Even the CEO of U.S. Gold Corp (UXG), Rob McEwen, urges caution for new gold investors. "There will be corrections because nothing goes in a straight line," he said in a recent interview with TheStreet. "It'll go up, it'll correct, it'll consolidate and then move higher."
McEwen believes that at some point there will be a mania in gold but that the market isn't even close. "It's an iterative process that takes people a long (time), and they finally go, 'I've got to have some.'" McEwen thinks investment buying is a third of the way there.

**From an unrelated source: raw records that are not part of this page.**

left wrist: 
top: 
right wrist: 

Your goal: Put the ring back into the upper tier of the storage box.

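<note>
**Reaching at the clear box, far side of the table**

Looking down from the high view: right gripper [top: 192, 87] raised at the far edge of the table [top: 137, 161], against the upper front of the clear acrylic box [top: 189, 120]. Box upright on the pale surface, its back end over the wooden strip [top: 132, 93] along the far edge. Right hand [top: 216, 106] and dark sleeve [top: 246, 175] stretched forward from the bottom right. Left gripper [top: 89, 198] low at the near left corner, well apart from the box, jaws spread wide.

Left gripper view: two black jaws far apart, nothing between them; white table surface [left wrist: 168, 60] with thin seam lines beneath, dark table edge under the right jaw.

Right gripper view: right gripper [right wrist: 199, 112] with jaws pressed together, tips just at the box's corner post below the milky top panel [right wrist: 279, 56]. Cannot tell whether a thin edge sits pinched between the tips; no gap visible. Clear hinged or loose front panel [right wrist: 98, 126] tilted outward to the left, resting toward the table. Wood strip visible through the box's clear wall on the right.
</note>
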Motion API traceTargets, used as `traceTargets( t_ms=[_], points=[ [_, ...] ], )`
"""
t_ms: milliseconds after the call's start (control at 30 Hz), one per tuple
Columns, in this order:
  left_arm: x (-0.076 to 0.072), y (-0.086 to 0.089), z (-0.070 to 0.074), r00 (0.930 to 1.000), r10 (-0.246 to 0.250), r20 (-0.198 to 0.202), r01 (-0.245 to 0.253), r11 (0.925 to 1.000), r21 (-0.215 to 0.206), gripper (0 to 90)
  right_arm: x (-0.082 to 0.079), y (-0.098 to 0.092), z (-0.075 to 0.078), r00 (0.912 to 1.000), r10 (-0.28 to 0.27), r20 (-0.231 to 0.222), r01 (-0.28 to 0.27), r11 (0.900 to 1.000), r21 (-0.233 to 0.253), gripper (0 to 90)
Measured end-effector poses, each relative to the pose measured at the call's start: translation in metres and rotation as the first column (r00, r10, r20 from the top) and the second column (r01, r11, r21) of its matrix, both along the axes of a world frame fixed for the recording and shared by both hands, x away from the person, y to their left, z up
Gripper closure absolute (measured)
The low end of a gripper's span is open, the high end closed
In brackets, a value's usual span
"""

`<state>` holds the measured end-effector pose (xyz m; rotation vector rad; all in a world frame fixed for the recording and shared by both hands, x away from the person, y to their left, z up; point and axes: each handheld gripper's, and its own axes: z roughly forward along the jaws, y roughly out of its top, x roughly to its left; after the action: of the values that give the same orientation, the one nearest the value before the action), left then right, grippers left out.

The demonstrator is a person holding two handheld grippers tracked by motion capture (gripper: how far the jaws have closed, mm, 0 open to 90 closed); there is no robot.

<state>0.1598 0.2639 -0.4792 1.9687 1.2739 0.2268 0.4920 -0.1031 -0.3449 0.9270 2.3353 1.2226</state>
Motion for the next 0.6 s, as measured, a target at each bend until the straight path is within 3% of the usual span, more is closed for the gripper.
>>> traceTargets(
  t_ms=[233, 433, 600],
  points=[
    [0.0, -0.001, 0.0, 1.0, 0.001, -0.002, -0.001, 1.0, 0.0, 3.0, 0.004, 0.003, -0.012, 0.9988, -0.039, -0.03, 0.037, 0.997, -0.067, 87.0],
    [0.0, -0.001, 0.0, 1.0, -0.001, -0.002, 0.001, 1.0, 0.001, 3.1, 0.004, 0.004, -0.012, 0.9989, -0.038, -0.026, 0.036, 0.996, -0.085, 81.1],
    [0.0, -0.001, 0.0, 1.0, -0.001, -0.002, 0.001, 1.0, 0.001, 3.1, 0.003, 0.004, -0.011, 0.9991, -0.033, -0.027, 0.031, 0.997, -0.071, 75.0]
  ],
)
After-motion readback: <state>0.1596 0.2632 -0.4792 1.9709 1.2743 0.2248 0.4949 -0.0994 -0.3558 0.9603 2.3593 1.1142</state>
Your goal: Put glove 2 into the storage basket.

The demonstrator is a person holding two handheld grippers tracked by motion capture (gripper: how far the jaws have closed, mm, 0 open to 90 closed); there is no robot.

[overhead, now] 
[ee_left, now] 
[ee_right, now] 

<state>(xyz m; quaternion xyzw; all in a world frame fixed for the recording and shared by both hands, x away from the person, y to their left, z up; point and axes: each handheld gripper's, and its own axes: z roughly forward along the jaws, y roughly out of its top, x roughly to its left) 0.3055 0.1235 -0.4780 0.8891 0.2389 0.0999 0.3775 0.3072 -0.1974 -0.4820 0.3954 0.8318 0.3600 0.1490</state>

When buying reaches 100%, McEwen says to sell. "Gold is going to reach a point when its purchasing power relative to other assets is going be at its zenith, and that's when you want to start thinking about trading out and going into the debt market or equity market and diversifying out into other investments."
Silver prices were added 5 cents, hitting a 20-year high and settling at $20.82 per ounce. Copper prices closed up 3 cents to $3.52 per pound.
Gold mining stocks, a risky but sometimes more profitable way to buy gold, were mostly lower after Thursday's gains. Barrick Gold (ABX) was rising 0.1% to $45.94 while Newmont Mining (NEM) was down 0.4% to $62.96. Randgold Resources (GOLD) was gaining 0.1% to $98.02, but AngloGold Ashanti (AU) was falling 3% to $43.50.